I've signed up (figuratively) to participate the Thirty Days of Truth project. Today's truth stuff: Something I Love About Myself.
Ah hell. Ah well. Talking myself up goes completely against my nature. There are a host of things I like about myself or from which I take some satisfaction, but precious few that I love. Loving seems like an act better devoted to other people, or Pavement albums, or hot sauce. But I'll turn my Searchlight O' Love inward to find something worth the illumination.
Yes, here it is. I love my writing. I get all twitterpated and clammy handed when I read over a paragraph that works. And most of my paragraphs work, at least to some degree. They're like these little self-contained rhetorical machines that, on occasion, seem to hum from an invisible source. That's when my heart rate accelerates and I feel the sudden need to steal around the corner for a post-graph smoke.
Some fairly obvious dangers lurk around corners when your chief skill is bolting sentences together. Sometimes I'll write charming and ornamental prose that ends up remarkably free of content. I always think of Martin Amis when I contemplate the danger of having a surplus of prose skill and a dearth of material. Shitty houses of prose, that's what you get. This is fine for record reviews but bad for government briefing notes, as I found out at my last performance review. Then they laid me off, so screw them.

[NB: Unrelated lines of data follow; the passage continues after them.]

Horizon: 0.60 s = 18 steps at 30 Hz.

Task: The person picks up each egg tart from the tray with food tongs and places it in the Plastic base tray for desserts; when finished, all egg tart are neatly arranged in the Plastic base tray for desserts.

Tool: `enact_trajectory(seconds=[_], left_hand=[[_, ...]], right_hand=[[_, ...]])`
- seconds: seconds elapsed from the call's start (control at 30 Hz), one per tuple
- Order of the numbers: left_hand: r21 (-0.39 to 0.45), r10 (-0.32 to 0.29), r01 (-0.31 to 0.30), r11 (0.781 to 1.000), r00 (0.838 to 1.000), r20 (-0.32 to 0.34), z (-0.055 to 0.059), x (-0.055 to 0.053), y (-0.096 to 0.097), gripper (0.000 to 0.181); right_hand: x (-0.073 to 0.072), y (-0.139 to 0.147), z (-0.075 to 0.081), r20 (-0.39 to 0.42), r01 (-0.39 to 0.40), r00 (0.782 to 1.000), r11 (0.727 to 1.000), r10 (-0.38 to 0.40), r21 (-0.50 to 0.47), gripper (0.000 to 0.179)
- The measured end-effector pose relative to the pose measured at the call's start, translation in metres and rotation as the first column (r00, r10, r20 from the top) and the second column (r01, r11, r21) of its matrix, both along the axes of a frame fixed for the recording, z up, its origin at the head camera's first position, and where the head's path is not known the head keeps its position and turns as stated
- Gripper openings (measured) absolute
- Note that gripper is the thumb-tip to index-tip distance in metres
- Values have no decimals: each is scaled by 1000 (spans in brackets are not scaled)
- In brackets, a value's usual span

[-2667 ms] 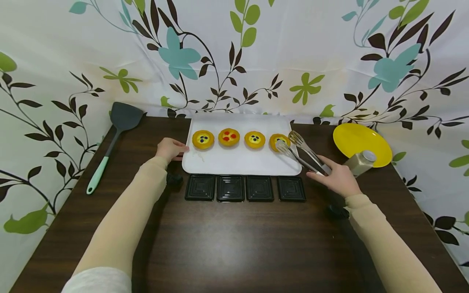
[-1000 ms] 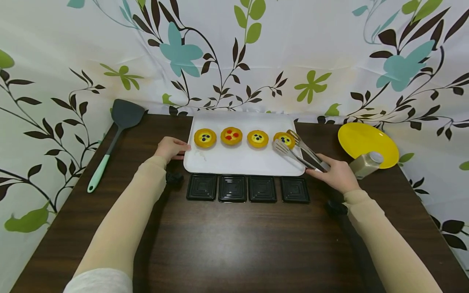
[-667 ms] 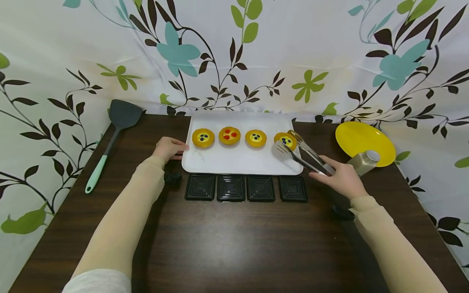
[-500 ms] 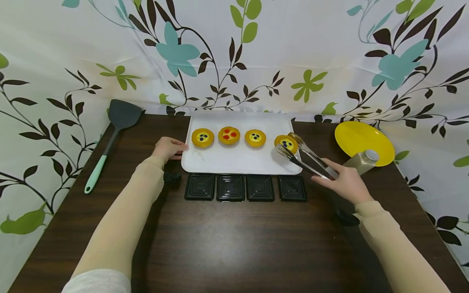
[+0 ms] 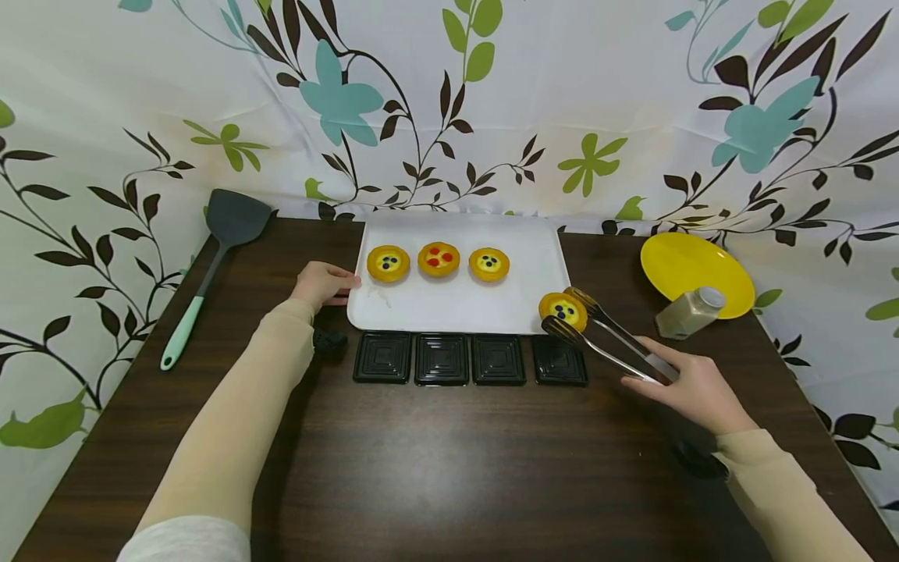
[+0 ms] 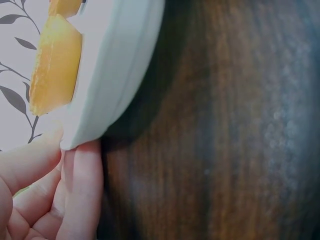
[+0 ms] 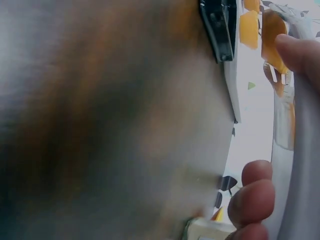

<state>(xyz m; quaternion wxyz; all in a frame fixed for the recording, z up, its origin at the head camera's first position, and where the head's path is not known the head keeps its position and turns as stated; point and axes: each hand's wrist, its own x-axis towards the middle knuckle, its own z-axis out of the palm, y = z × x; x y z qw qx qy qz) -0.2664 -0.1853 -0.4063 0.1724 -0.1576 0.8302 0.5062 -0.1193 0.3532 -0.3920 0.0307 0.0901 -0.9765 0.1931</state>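
My right hand [image 5: 702,386] grips metal tongs [image 5: 659,364]. Between their tips is a round golden tart [image 5: 563,311] with cream and blueberries, held above the front right corner of the white tray [image 5: 456,308] and the rightmost black square dish [image 5: 559,365]. The right wrist view shows fingers and thumb round the tongs [image 7: 285,125]. At the tray's left edge my left hand [image 5: 323,285] pinches the rim, thumb above and fingers beneath in the left wrist view. On the tray stand two blueberry tarts [image 5: 389,264] and a red-topped tart [image 5: 438,259] between them.
Several black dishes [image 5: 441,359] line the tray's front side. To the right are a yellow plate [image 5: 691,261] and a grey-capped shaker [image 5: 684,316]. A turner [image 5: 239,218] with a mint handle lies on the left, and a patterned cloth [image 5: 527,94] hangs behind.
The tongs closed on the rightmost tart, lifted it off its place on the tray and carried it toward the person. My right hand moved back and right; the left hand stayed put.
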Motion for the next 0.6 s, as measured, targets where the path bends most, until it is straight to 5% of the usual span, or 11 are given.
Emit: enact_trajectory(seconds=[0.6], left_hand=[[-7, 7, -7, 1000, 1000, 4, 3, 2, 2, 43]], right_hand=[[41, 14, -10, 71, -9, 997, 1000, 8, 15, 71]])
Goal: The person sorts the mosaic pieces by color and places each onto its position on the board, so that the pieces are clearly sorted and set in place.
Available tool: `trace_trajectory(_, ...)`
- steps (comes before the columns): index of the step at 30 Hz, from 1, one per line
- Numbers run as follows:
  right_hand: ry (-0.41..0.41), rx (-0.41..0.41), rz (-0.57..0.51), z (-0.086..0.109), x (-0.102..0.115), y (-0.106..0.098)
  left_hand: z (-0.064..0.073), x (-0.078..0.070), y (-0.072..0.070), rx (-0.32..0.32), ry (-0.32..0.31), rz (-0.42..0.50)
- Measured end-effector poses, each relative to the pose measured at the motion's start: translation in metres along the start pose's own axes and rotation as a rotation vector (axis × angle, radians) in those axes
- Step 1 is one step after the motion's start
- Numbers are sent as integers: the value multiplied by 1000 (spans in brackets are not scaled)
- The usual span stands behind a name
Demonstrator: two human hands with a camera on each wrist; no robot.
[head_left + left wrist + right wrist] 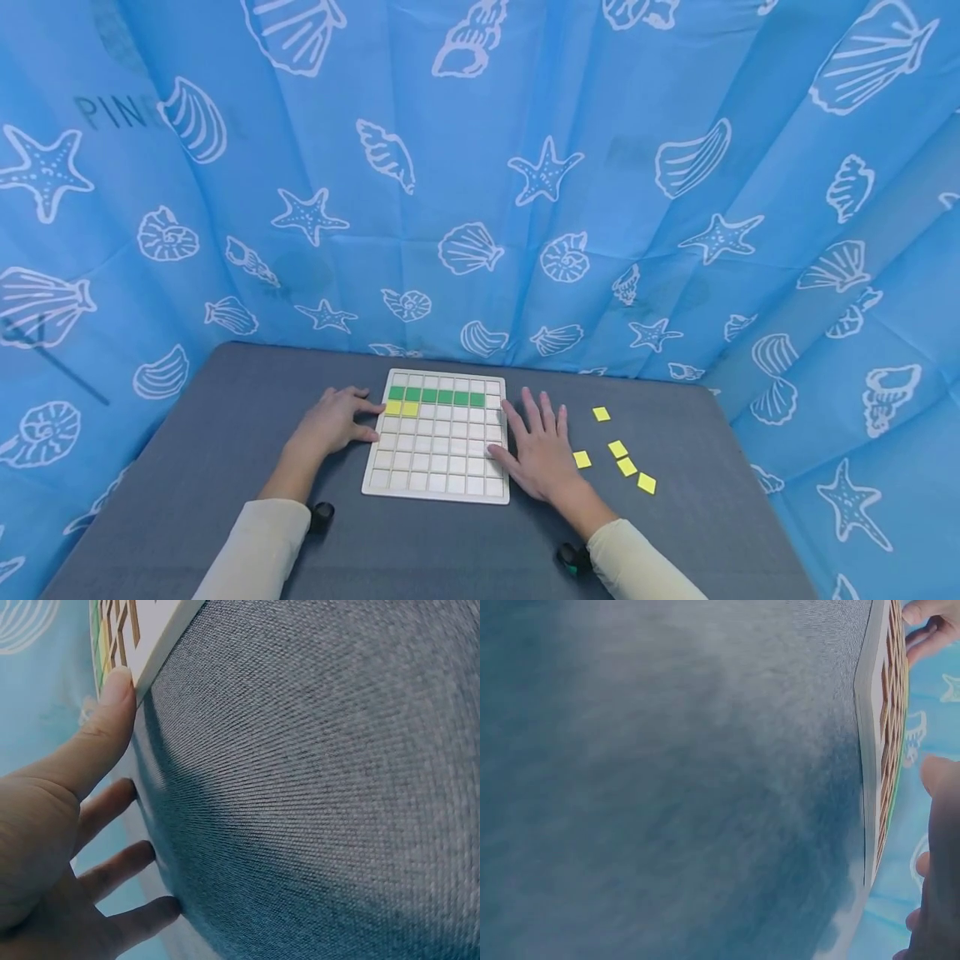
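A white gridded board (438,462) lies on the grey table. Several green tiles (446,397) fill most of its second row, and two yellow tiles (410,408) sit at the left of the row below. At the board's left edge is my left hand (336,423); in the left wrist view its thumb (116,690) touches the rim while the other fingers spread down toward the cloth. My right hand (542,454), palm down with fingers spread, lies along the right edge, thumb over the rim. In the right wrist view that hand (946,855) shows only partly. Neither holds anything.
Several loose yellow tiles (617,450) lie scattered on the table to the right of my right hand. A blue curtain (480,208) with white shell and starfish prints hangs behind and beside the grey cloth-covered table (420,550). Dark bands sit at both wrists.
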State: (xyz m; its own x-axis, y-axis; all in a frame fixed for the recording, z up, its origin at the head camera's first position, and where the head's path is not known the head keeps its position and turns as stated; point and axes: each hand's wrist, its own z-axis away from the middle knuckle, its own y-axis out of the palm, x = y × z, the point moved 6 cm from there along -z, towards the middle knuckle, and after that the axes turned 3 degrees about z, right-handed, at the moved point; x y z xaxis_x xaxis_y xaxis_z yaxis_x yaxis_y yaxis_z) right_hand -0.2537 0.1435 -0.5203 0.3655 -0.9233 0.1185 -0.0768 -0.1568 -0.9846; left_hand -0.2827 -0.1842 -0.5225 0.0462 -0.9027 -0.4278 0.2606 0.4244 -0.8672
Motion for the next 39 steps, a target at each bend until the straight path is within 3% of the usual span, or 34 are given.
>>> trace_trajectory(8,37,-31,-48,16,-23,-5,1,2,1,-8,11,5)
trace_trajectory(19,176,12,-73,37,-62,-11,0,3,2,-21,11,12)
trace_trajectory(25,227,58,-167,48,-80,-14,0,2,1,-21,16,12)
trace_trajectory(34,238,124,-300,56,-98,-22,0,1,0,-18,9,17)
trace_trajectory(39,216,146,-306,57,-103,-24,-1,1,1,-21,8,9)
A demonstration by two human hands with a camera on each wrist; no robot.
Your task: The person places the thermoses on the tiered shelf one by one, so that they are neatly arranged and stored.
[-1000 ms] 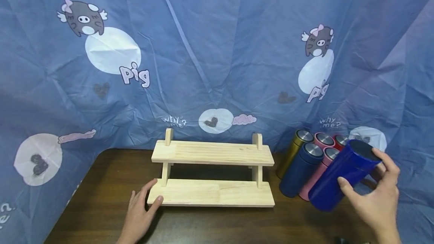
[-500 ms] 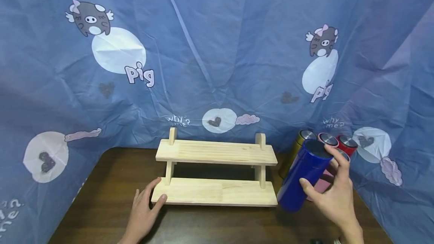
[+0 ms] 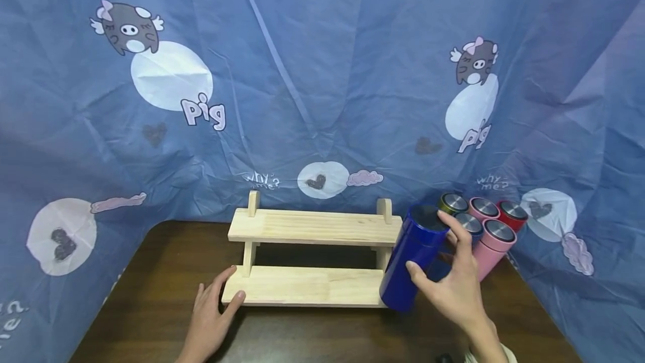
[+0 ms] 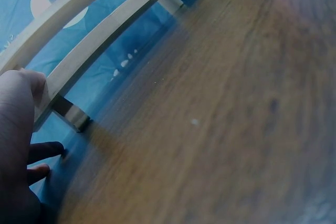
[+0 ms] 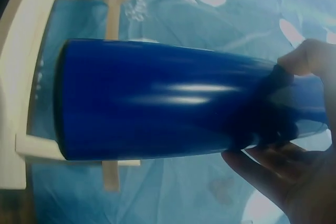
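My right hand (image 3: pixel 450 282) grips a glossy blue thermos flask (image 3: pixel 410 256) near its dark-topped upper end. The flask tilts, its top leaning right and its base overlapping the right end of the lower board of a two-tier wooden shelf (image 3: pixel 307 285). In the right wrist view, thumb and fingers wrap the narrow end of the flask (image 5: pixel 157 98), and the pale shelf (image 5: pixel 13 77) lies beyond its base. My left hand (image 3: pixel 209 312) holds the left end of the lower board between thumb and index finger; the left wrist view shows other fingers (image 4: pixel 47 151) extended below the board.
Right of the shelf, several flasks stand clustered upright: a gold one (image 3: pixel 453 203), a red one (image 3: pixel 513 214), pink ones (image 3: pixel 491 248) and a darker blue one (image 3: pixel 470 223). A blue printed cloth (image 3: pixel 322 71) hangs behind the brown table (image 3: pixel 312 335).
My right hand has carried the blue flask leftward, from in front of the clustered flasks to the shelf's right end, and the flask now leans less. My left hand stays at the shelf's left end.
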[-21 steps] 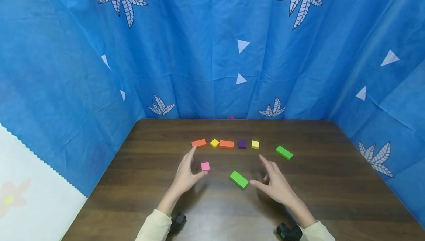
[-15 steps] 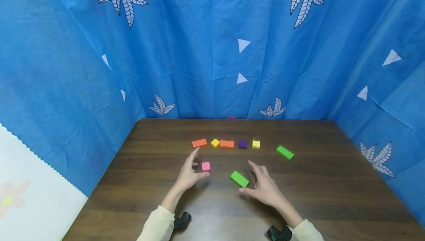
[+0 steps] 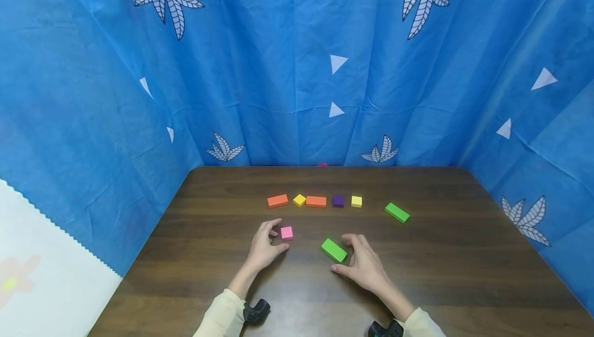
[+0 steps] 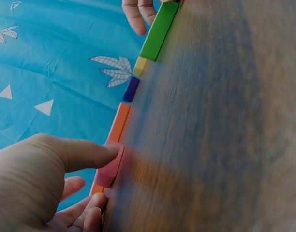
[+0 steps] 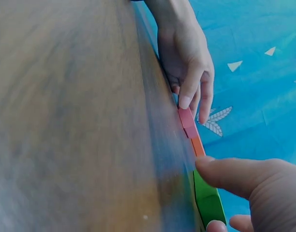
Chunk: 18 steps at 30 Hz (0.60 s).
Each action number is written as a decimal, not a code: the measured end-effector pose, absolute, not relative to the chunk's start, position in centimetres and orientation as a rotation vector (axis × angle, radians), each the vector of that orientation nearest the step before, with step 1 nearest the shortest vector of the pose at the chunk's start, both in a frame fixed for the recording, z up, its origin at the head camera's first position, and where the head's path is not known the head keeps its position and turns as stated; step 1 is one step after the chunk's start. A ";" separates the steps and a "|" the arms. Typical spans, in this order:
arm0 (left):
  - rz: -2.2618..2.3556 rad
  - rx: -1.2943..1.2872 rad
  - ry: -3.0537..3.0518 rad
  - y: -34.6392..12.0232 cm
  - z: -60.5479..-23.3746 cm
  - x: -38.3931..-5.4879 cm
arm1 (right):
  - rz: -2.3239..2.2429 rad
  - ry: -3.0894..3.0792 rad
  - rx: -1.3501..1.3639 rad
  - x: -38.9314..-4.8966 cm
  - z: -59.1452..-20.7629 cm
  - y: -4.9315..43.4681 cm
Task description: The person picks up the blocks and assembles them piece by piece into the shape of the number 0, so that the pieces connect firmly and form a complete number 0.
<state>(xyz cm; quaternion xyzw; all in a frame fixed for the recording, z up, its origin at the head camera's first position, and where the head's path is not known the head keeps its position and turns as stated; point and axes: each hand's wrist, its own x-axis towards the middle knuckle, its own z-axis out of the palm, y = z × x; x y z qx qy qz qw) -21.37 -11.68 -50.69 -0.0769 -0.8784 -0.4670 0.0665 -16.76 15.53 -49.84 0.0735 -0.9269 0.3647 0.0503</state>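
My left hand [image 3: 263, 248] is just left of a small pink block [image 3: 286, 233], thumb in front and fingers behind, with a gap between them. From the left wrist view, the thumb overlaps the pink block [image 4: 109, 166]; contact cannot be told there. A green rectangular block [image 3: 334, 250] lies on the table by my right hand [image 3: 364, 265]. That hand's thumb and curved forefinger spread around the block's right end, and nothing is pinched. In the right wrist view, the thumb crosses in front of the green block [image 5: 208, 199].
Behind the hands runs a row: an orange block [image 3: 277, 201], a yellow block [image 3: 299, 200], another orange block [image 3: 316, 202], a purple block [image 3: 338, 201] and a pale yellow block [image 3: 356, 201]. A second green block [image 3: 397, 213] lies right. Blue curtain [image 3: 297, 69] borders the brown table [image 3: 209, 182].
My right hand has moved left and nearer to me, closing in on the near green block. The left fingers have drawn back and curved toward the pink block. The blocks stay put.
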 end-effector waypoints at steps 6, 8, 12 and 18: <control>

My writing skills, such as they are, derive from a book-filled childhood and a habit of mind that looks for connections between odd and incongruous things. For example, yesterday I was alone in the apartment and watching one of the cats poke at a curled-up piece of cardboard on the floor. From where I sat he appeared to be daubing, so I asked the cat: "Cat, are you daubing? Is it in your nature to daub?" The cat didn't answer, obviously, because it's no more in a cat's nature to speak English than it is to daub. After all, daubing is an application of a substance on a surface, and requires a certain practical or aesthetic intent that no cat can possess. We're the daubers of the planet. I considered, then, what is in our nature, and as far as I can know, whatever the limits of our nature may be, it is our nature to get around those limits and muck around in areas where we have no real business. I decided that our nature is promiscuous.
And that, I realized, is a perfect description of my mind. It roams around and bothers all kinds of ideas that it has no business bothering, inviting all sorts of notions to hang out for a while, just to see if we all hit it off. My brain is a roving slut in the realm of pure forms. This doesn't necessarily mean that I'm intelligent - I would describe my intelligence as a narrow stream cutting through a gorge, with ideas running into it - but that my mind is usually rolling over several things at once, turning and turning them until the unexpected connection locks into place. The job of my writing is to select among those connected pieces and pick the best of the bunch. And that's how my writing is a slutty river rock tumbler interior decorator.
7 comments:
I knew it. I always knew you were a floozy. (swoon)
Mud Dauber Wasps are also known to daub. From time to time.
Mr. Saucy - Animals ruin everything. Your furniture, your land developments, your systems of philosophy. Everything.
Sure, Mud Dauber Wasps may daub, but do they ever really contemplate what they're doing? Do they ever say to themselves, "I could go for a good daub right now?" No. They're just mindless machines of pain and daub.
sweetsalty - It's true. One day I'm going to host a key party of ideas. People are going to be very confused.
"Sometimes I'll write charming and ornamental prose that ends up remarkably free of content."
Probably my favorite line ever.
I love your writing too.
I love you for making this 30 non-consecutive days of truth rather than 30 consecutive days of truth.
I also agree with you about animals. And mud dauber wasps.